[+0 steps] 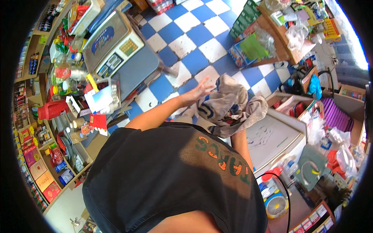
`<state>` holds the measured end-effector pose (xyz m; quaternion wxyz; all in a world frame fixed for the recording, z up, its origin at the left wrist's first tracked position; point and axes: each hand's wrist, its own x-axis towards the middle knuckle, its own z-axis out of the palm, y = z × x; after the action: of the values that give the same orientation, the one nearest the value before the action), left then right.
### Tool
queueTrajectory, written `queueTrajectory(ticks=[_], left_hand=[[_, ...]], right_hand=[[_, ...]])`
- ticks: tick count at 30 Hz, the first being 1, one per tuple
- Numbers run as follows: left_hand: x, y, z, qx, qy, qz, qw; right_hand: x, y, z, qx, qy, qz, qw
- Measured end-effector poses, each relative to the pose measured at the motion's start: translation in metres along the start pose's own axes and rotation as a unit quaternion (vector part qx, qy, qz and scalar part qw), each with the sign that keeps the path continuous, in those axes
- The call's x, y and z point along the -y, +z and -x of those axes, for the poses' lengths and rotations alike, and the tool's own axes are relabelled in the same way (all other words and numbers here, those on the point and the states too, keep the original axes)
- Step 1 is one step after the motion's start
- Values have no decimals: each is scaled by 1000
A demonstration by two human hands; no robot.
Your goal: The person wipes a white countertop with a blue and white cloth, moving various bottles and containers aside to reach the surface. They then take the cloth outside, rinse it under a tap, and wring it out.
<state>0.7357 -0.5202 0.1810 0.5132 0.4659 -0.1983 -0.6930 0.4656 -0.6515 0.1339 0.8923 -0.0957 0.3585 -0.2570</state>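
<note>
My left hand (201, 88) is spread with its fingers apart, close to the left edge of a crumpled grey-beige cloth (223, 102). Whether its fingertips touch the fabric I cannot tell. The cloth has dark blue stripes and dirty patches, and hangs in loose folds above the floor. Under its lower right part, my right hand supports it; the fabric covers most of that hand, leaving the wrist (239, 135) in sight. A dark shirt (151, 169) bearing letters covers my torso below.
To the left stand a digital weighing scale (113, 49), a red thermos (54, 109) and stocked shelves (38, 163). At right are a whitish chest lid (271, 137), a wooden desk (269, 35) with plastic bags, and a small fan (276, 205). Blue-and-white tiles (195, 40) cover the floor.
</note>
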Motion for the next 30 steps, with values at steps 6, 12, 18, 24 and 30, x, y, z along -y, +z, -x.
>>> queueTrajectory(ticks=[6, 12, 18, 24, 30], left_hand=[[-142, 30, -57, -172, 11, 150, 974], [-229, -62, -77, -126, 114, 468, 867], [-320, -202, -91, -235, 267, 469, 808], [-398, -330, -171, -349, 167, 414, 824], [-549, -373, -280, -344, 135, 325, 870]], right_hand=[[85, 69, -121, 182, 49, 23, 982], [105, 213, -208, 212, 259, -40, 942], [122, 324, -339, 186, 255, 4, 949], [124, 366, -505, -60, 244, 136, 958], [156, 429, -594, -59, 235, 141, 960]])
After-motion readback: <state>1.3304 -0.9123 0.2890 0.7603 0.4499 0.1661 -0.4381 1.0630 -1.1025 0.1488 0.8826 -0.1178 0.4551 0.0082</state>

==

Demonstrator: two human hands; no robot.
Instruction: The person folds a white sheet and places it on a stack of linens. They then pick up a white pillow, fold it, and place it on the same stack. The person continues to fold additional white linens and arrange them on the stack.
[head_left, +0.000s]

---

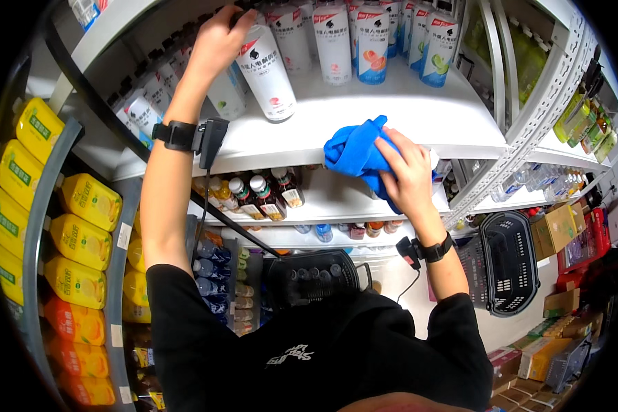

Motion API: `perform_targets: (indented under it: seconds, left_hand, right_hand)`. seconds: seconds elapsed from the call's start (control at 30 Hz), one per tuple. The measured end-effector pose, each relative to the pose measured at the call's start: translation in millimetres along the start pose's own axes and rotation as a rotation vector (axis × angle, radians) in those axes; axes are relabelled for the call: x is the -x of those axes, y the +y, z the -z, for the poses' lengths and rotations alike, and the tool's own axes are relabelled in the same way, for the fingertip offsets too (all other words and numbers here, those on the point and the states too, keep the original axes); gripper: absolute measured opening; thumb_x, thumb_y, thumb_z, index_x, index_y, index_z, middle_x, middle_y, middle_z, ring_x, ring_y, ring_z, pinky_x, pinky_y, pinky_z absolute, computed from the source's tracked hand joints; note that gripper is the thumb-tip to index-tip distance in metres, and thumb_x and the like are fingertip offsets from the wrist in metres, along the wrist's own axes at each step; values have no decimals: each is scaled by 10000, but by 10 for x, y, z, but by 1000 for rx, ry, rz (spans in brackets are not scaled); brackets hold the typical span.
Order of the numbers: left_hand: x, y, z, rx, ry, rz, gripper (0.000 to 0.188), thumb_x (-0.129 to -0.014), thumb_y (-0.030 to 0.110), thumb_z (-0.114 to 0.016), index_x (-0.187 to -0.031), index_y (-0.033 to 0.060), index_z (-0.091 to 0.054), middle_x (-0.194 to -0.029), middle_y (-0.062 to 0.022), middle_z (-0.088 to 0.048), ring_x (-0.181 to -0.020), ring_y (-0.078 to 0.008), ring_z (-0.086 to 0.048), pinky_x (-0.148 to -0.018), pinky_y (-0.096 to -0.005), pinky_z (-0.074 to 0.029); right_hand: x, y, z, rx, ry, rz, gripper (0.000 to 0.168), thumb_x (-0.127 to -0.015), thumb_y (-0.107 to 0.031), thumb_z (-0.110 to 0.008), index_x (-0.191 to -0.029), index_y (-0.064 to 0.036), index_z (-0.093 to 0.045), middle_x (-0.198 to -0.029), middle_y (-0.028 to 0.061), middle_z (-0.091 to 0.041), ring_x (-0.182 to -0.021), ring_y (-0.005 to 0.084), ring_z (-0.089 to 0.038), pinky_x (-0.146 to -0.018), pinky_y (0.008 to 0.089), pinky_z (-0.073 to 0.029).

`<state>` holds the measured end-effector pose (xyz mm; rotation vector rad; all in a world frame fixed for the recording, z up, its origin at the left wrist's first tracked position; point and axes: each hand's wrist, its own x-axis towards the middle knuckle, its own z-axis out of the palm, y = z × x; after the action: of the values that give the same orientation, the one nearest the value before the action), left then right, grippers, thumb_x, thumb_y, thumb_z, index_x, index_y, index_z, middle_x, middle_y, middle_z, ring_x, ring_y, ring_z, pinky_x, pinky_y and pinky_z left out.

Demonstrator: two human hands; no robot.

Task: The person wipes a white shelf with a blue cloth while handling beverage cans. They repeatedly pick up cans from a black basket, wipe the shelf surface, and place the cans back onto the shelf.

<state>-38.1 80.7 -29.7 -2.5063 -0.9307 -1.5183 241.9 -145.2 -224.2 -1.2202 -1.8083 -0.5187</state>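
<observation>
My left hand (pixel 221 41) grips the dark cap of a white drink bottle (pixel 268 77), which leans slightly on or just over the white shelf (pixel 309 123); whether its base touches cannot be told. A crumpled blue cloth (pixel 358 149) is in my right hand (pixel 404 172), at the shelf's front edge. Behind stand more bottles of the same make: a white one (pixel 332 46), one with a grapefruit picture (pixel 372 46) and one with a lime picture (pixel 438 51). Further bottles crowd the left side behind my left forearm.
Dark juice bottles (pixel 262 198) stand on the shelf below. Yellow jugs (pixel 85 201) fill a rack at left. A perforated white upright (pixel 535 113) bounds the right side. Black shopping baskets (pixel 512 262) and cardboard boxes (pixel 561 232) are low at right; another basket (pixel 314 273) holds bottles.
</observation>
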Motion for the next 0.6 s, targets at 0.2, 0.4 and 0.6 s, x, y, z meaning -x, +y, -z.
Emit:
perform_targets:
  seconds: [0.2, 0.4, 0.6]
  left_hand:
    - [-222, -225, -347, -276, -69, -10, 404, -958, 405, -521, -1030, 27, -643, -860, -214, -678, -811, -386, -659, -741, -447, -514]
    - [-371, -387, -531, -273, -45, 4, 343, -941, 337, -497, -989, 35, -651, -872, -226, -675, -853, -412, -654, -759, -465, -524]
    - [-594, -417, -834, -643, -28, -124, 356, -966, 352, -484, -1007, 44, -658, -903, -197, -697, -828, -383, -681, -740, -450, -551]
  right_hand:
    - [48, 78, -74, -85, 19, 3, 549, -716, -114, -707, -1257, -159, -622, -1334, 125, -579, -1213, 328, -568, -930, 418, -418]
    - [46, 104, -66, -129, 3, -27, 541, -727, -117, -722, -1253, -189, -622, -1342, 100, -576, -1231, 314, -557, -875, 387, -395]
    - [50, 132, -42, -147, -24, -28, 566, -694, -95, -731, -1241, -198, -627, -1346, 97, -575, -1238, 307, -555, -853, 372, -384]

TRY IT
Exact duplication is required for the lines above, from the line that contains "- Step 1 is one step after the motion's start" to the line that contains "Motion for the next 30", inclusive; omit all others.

RESPONSE TO THE EXERCISE
- Step 1 is one step after the motion's start
- Values have no decimals: each is scaled by 1000
A demonstration by two human hands; no robot.
Your goal: The person wipes a white countertop with a blue and white cloth, moving various bottles and containers aside to reach the surface. They then take the cloth outside, rinse it under a tap, and wring it out.
<state>0.7357 -0.5202 0.1810 0.5132 0.4659 -0.1983 -0.6930 0.4656 -0.6515 0.1339 0.8923 -0.0957 0.3585 -0.2570</state>
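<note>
My left hand (201, 88) is spread with its fingers apart, close to the left edge of a crumpled grey-beige cloth (223, 102). Whether its fingertips touch the fabric I cannot tell. The cloth has dark blue stripes and dirty patches, and hangs in loose folds above the floor. Under its lower right part, my right hand supports it; the fabric covers most of that hand, leaving the wrist (239, 135) in sight. A dark shirt (151, 169) bearing letters covers my torso below.
To the left stand a digital weighing scale (113, 49), a red thermos (54, 109) and stocked shelves (38, 163). At right are a whitish chest lid (271, 137), a wooden desk (269, 35) with plastic bags, and a small fan (276, 205). Blue-and-white tiles (195, 40) cover the floor.
</note>
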Motion for the next 30 steps, with values at steps 6, 12, 18, 24 and 30, x, y, z along -y, +z, -x.

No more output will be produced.